Dixons Carphone swings to loss with mobile woes set to continue
The company is pushing ahead with transformation plans.
Dixons Carphone shares have plummeted as the retailer swung to a loss and warned that its mobile division will remain significantly loss-making in the coming year.
Pre-tax losses came to £259 million for the 12 months to April 27, the company said.
This compares to a profit of £289 million last year and includes charges of £557 million which primarily relate to the changing UK mobile market.
On a headline basis, which strips these costs out, profits slumped 22% to £298 million.
Meanwhile revenue dipped 1% to £10.43 billion.
The retailer’s bosses have previously admitted they were too slow to win over online shoppers and committed to a turnaround plan as UK consumers move away from buying long contracts on mobile phones.

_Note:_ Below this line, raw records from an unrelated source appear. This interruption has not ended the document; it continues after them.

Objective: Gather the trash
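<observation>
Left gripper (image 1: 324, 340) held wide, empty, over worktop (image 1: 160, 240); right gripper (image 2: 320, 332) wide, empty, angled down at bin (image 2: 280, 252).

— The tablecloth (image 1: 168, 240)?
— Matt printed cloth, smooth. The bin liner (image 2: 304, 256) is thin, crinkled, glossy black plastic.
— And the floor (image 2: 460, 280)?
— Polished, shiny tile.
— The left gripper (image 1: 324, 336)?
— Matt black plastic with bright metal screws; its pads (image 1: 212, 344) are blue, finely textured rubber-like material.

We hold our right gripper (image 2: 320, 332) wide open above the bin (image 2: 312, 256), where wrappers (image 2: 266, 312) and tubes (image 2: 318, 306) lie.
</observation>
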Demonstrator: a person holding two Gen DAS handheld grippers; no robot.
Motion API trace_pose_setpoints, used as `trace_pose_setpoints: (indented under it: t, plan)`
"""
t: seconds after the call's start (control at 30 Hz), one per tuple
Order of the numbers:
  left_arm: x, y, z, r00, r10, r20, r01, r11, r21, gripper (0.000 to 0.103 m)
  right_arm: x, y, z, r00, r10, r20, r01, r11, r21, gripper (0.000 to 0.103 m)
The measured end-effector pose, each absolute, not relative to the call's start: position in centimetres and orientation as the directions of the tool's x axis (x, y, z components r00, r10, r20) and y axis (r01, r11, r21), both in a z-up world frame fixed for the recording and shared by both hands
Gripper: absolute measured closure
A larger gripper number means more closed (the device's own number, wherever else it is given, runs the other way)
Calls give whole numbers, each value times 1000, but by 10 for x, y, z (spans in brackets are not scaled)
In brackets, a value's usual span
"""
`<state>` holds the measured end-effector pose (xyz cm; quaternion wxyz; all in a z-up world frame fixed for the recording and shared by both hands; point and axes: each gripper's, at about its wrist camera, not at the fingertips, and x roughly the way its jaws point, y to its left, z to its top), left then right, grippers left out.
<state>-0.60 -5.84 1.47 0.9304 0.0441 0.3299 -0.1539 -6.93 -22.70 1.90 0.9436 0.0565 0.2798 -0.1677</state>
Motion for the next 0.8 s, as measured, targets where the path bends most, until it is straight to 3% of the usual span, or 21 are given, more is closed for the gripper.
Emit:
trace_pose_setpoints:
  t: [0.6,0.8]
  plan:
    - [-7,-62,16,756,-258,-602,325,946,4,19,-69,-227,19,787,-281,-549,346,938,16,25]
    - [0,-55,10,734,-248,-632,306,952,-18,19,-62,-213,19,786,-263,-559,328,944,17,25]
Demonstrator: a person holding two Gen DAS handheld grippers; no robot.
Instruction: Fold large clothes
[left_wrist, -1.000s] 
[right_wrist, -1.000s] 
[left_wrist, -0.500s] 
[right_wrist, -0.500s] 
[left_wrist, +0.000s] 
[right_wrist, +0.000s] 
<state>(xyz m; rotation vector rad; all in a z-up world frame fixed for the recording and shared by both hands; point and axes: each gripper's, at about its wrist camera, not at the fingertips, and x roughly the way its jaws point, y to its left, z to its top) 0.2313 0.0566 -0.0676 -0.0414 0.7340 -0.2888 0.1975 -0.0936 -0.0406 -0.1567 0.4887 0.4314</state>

Dixons Carphone said it would take “more pain” in the coming year, with mobile operations making a significant loss.
The company said that headline pre-tax profits will decline again to about £210 million in the current financial year.
Shares fell by more than a quarter in early trading on Thursday, dropping at one point to just 90p.
But chief executive Alex Baldock insisted this would be the lowest point before turnaround plans begin to bear fruit.
“We expect mobile will at least break even within two years, and beyond that, equipped with a stronger and unconstrained offer, we will of course aim to do better,” he said.
The company has renegotiated its legacy network contracts with mobile operators and is combining the mobile business with the electricals division, responding to the rapid changes in the market.
Mr Baldock also pledged to accelerate parts of the turnaround, with a goal to save £200 million brought forward by two years.
A target for margin improvement of at least 3.5% has also been pushed earlier and is now scheduled for the 2023 financial year, one year before originally planned.
Emma-Lou Montgomery, associate director from Fidelity Personal Investing’s share dealing service, said: “While elsewhere in the group the five-year plan is going to plan – if not a little better – the mobile phone business is under considerable strain as customers demand flexibility, are sticking with their old phones for longer and Carphone is dragged down by binding network contracts.”